> [Your goal] Go through the material below and return each line with the string "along" in it.

> [Material to process]
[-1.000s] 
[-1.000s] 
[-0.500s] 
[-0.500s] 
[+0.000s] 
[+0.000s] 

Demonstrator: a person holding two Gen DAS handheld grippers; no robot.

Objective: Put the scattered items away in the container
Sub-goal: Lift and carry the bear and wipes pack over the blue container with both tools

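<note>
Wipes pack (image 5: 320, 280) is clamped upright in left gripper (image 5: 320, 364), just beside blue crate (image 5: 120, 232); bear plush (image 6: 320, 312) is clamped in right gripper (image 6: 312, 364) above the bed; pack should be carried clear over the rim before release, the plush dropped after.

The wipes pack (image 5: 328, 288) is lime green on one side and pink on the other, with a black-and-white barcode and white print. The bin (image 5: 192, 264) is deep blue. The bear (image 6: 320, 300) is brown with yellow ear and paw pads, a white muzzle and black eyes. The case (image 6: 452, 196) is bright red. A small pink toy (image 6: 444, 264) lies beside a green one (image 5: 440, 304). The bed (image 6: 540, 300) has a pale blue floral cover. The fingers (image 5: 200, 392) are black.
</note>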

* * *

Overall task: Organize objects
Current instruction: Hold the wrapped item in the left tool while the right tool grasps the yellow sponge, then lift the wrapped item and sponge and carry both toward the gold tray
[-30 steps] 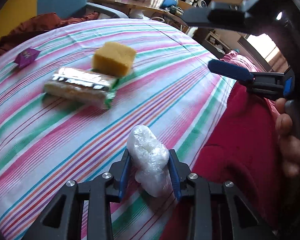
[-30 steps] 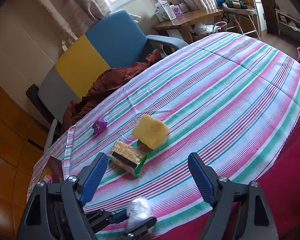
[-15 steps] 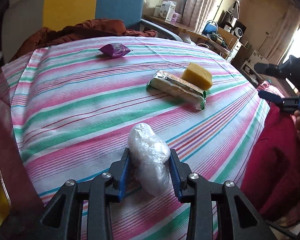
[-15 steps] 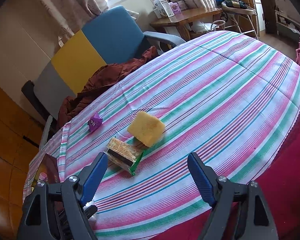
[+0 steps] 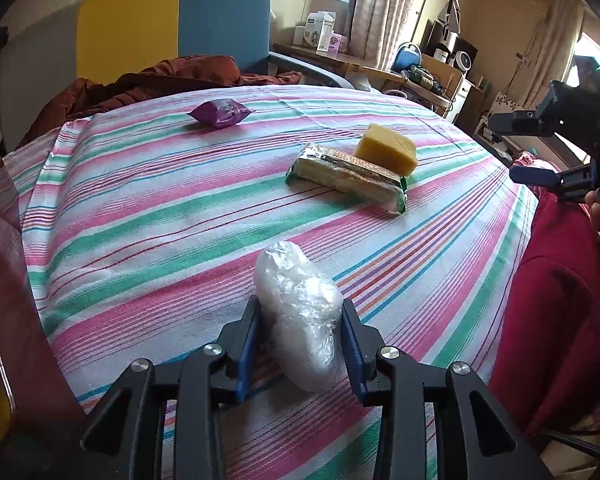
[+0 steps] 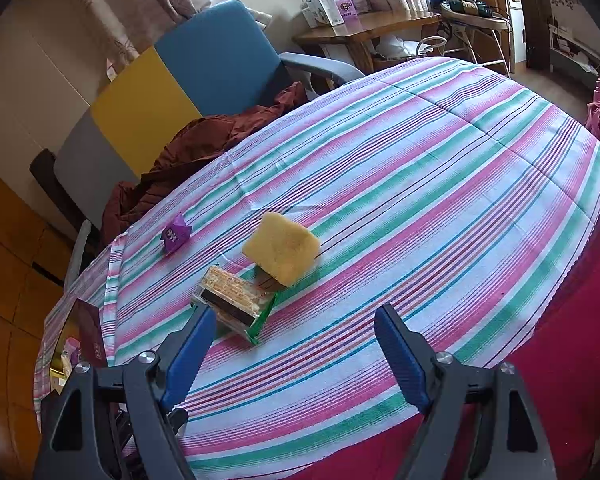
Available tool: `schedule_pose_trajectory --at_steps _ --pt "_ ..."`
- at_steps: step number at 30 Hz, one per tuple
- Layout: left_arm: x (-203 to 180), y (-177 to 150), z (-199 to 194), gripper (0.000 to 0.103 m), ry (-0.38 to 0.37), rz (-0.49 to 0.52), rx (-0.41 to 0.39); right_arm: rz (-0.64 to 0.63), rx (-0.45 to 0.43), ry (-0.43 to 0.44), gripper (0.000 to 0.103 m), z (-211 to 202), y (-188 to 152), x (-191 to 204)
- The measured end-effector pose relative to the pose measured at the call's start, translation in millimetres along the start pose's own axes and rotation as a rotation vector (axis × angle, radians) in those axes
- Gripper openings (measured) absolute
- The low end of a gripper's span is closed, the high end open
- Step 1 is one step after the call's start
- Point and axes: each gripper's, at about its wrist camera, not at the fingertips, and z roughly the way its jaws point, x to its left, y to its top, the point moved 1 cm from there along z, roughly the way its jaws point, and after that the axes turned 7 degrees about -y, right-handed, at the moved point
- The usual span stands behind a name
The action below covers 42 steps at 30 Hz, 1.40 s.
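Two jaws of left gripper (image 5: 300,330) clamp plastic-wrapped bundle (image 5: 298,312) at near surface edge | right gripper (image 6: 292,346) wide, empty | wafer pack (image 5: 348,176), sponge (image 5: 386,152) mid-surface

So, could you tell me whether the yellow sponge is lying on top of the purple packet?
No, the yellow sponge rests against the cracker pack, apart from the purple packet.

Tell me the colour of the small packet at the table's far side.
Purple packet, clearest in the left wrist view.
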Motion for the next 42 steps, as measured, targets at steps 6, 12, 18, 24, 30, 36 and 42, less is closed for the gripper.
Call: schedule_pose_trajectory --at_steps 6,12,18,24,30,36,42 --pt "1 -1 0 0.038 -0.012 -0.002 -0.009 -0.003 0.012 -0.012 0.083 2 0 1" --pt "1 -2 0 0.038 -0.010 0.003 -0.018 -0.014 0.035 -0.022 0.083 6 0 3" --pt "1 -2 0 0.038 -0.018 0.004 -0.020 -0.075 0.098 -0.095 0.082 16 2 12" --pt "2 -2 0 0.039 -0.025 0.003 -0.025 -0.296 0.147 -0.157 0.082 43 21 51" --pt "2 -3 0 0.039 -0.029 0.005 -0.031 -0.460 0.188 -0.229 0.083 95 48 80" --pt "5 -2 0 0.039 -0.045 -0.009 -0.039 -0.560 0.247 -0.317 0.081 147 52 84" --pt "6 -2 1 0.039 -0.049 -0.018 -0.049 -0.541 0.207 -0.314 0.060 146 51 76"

> [Completed task]
- The measured end-effector pose relative to the pose measured at the call's start, translation in millimetres along the start pose's own axes and rotation as a rotation vector (axis × angle, radians) in those axes
- Point and axes: each gripper's, at about its wrist camera, not at the fingertips, and z roughly the way its jaws point, x to its left, y to its top, the point moved 1 cm from there along z, roughly the way its jaws point, and after that the axes turned 7 degrees about -y, right-handed, at the moved point

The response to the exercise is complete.